> [TASK DETAILS] An exact copy of the data is required, with no pictures in it.

Segment Open

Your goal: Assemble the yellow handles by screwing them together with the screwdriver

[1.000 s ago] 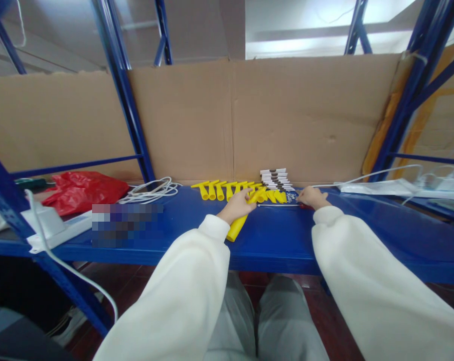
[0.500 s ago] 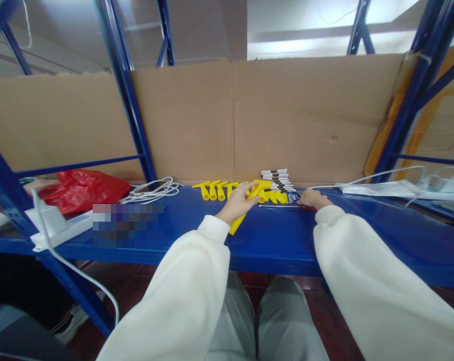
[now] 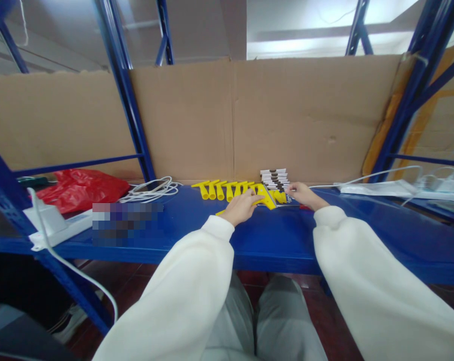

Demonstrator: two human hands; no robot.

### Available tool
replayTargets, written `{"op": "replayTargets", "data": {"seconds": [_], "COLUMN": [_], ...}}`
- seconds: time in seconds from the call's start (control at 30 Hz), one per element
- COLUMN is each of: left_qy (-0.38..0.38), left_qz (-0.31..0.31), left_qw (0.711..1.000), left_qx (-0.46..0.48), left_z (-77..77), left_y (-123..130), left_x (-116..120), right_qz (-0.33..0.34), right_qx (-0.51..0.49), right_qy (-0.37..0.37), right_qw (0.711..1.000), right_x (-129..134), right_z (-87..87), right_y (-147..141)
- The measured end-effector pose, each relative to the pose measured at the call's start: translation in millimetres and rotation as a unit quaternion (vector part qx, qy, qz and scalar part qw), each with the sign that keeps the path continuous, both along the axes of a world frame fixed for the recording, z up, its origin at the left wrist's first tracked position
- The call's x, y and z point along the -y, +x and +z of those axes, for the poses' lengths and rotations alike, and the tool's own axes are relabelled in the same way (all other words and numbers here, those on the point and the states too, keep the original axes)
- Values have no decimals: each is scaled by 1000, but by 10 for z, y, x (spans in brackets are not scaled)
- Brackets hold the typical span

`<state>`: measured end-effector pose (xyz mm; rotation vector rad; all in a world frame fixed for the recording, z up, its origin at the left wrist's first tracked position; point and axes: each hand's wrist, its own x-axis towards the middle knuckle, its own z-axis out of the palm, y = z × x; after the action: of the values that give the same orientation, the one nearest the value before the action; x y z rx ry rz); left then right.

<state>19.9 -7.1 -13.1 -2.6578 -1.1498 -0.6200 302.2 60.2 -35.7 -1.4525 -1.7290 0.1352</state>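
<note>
My left hand (image 3: 242,206) is closed around a yellow scraper (image 3: 267,199). Its wide head, with a grey strip along it, points right, and the handle end shows under my wrist. My right hand (image 3: 301,193) is pinched at the fingertips, close to a stack of white packets with dark bands (image 3: 275,176). Whatever is between those fingertips is too small to make out. Below this hand lies a screwdriver with a red handle (image 3: 305,207), partly hidden. A row of yellow scraper bodies (image 3: 219,190) lies behind my left hand, and more yellow pieces (image 3: 278,196) lie between my hands.
The blue shelf (image 3: 196,230) has a cardboard back wall (image 3: 185,120). To the left are a coiled white cable (image 3: 151,189), a red plastic bag (image 3: 84,189) and a white power strip (image 3: 66,230). A blue post (image 3: 132,110) stands behind them; another white strip with cables (image 3: 377,188) lies right.
My right hand has left the screwdriver and moved up and left toward the white packets. My left hand has turned the scraper so its head points right and lower.
</note>
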Motion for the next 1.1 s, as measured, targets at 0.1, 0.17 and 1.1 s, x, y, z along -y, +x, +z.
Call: {"op": "replayTargets", "data": {"seconds": [0.1, 0.17, 1.1], "left_qy": [5, 5, -9], "left_qz": [4, 5, 15], "left_qw": [1000, 1000, 1000], "left_qx": [-18, -29, -10], "left_z": [-4, -7, -54], "left_y": [24, 38, 57], "left_x": [8, 15, -16], "right_qz": [91, 140, 176], "right_qx": [-45, -70, 84], "right_qy": [-13, -21, 75], "right_qw": [995, 988, 978], "right_x": [140, 225, 265], "right_z": [65, 79, 6], "right_y": [-279, -433, -674]}}
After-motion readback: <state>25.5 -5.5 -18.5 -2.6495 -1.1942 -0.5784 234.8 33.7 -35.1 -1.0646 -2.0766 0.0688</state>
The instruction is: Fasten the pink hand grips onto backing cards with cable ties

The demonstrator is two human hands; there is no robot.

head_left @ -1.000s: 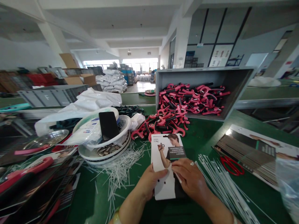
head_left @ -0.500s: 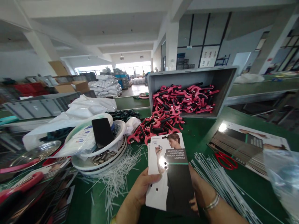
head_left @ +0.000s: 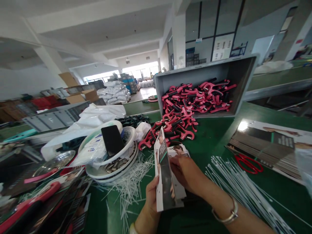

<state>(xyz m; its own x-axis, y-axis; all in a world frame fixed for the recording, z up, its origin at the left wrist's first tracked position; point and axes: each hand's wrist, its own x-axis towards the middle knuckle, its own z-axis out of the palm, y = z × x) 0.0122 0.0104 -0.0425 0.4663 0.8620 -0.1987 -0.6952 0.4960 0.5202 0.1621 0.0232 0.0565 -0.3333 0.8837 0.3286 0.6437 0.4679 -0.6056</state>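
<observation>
At 9 o'clock, a steel dish [head_left: 55, 164] sits behind a pile of printed cards [head_left: 75, 201], with a red handle [head_left: 31, 204] lying across them. Toward 11 o'clock, a stack of white plates [head_left: 109, 174] carries small metal parts and a white bowl, with a black phone [head_left: 112, 140] propped in it. White plastic strips [head_left: 129, 182] lie scattered on the green surface [head_left: 214, 136] right by the plates.

My left hand [head_left: 152, 201] is closed on the lower edge of a folded printed card [head_left: 165, 172], directly in front of me at 12 o'clock. My right hand [head_left: 186, 174] grasps the card's other panel, and my fingers [head_left: 176, 165] press against it. Just past the card, red-and-black hand grips [head_left: 175, 125] spill from a tilted grey crate [head_left: 234, 70] at 1 o'clock. Red scissors [head_left: 248, 163] lie at 2 o'clock, and white cable ties [head_left: 234, 185] at 3 o'clock.

If my grip slackens, the card could spring open and knock the grips, and a bump could send more sliding from the crate. If my arm catches the plates, the phone could slip.
</observation>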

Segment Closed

> [YOUR SOLUTION]
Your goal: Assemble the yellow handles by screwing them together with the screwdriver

[1.000 s ago] 
[0.500 s ago] 
[now] 

Demonstrator: two human hands; no robot.

### Available tool
replayTargets, written `{"op": "replayTargets", "data": {"seconds": [_], "COLUMN": [_], ...}}`
- seconds: time in seconds from the call's start (control at 30 Hz), one per element
- COLUMN is each of: left_qy (-0.38..0.38), left_qz (-0.31..0.31), left_qw (0.711..1.000), left_qx (-0.46..0.48), left_z (-77..77), left_y (-123..130), left_x (-116..120), right_qz (-0.33..0.34), right_qx (-0.51..0.49), right_qy (-0.37..0.37), right_qw (0.711..1.000), right_x (-129..134), right_z (-87..87), right_y (-147..141)
- The measured end-effector pose, each relative to the pose measured at the call's start: translation in millimetres and rotation as a unit quaternion (vector part qx, qy, qz and scalar part qw), each with the sign that keeps the path continuous, both along the axes of a world frame fixed for the recording, z up, its origin at the left wrist's first tracked position
- The call's x, y and z point along the -y, +x and +z of those axes, for the poses' lengths and rotations alike, and the tool's own axes are relabelled in the same way (all other words and numbers here, those on the point and the states too, keep the original axes)
- Values have no decimals: each is scaled by 1000, but by 10 for z, y, x (spans in brackets are not scaled)
- Brackets hold the typical span

`<state>`: measured end-effector pose (xyz mm; rotation vector rad; all in a world frame fixed for the recording, z up, its origin at the left wrist's first tracked position; point and axes: each hand's wrist, its own x-axis towards the middle knuckle, its own z-axis out of the palm, y = z × x; after the action: of the values that give the same orientation, the one nearest the value before the action; x y z rx ry rz); left then right.

<state>19.9 -7.1 -13.1 -2.6578 -1.1498 -0.6200 302.2 60.2 -35.7 -1.4525 -1.7290 0.1352</state>
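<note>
My left hand (image 3: 242,206) is closed around a yellow scraper (image 3: 267,199). Its wide head, with a grey strip along it, points right, and the handle end shows under my wrist. My right hand (image 3: 301,193) is pinched at the fingertips, close to a stack of white packets with dark bands (image 3: 275,176). Whatever is between those fingertips is too small to make out. Below this hand lies a screwdriver with a red handle (image 3: 305,207), partly hidden. A row of yellow scraper bodies (image 3: 219,190) lies behind my left hand, and more yellow pieces (image 3: 278,196) lie between my hands.
The blue shelf (image 3: 196,230) has a cardboard back wall (image 3: 185,120). To the left are a coiled white cable (image 3: 151,189), a red plastic bag (image 3: 84,189) and a white power strip (image 3: 66,230). A blue post (image 3: 132,110) stands behind them; another white strip with cables (image 3: 377,188) lies right.
My right hand has left the screwdriver and moved up and left toward the white packets. My left hand has turned the scraper so its head points right and lower.
</note>
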Motion for the next 1.1 s, as measured, targets at 0.1, 0.17 and 1.1 s, x, y, z along -y, +x, +z.
Call: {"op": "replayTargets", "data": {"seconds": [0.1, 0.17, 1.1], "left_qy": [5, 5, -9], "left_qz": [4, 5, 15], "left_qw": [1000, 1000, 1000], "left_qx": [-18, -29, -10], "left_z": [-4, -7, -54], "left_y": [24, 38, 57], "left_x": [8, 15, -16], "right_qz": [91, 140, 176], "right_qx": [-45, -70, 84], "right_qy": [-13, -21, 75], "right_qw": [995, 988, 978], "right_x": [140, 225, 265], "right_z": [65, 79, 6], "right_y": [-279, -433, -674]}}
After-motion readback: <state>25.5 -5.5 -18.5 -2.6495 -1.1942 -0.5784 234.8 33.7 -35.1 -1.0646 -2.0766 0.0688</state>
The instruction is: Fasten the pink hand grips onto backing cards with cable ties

The demonstrator is two human hands; there is no robot.

head_left @ -1.000s: 
head_left @ -0.500s: 
head_left @ +0.000s: 

<state>(xyz m; its own x-axis, y-axis; all in a world frame fixed for the recording, z up, its origin at the left wrist's first tracked position; point and axes: each hand's wrist, its own x-axis towards the middle knuckle, its own z-axis out of the palm, y = z × x) 0.0122 0.0104 -0.0425 0.4663 0.8620 -0.1987 -0.6952 0.4960 0.5202 0.1621 0.0232 0.0565 -0.3333 0.8837 0.3286 0.6437 0.4679 -0.6056</state>
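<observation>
At 9 o'clock, a steel dish [head_left: 55, 164] sits behind a pile of printed cards [head_left: 75, 201], with a red handle [head_left: 31, 204] lying across them. Toward 11 o'clock, a stack of white plates [head_left: 109, 174] carries small metal parts and a white bowl, with a black phone [head_left: 112, 140] propped in it. White plastic strips [head_left: 129, 182] lie scattered on the green surface [head_left: 214, 136] right by the plates.

My left hand [head_left: 152, 201] is closed on the lower edge of a folded printed card [head_left: 165, 172], directly in front of me at 12 o'clock. My right hand [head_left: 186, 174] grasps the card's other panel, and my fingers [head_left: 176, 165] press against it. Just past the card, red-and-black hand grips [head_left: 175, 125] spill from a tilted grey crate [head_left: 234, 70] at 1 o'clock. Red scissors [head_left: 248, 163] lie at 2 o'clock, and white cable ties [head_left: 234, 185] at 3 o'clock.

If my grip slackens, the card could spring open and knock the grips, and a bump could send more sliding from the crate. If my arm catches the plates, the phone could slip.
</observation>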

Nothing more belongs to the answer.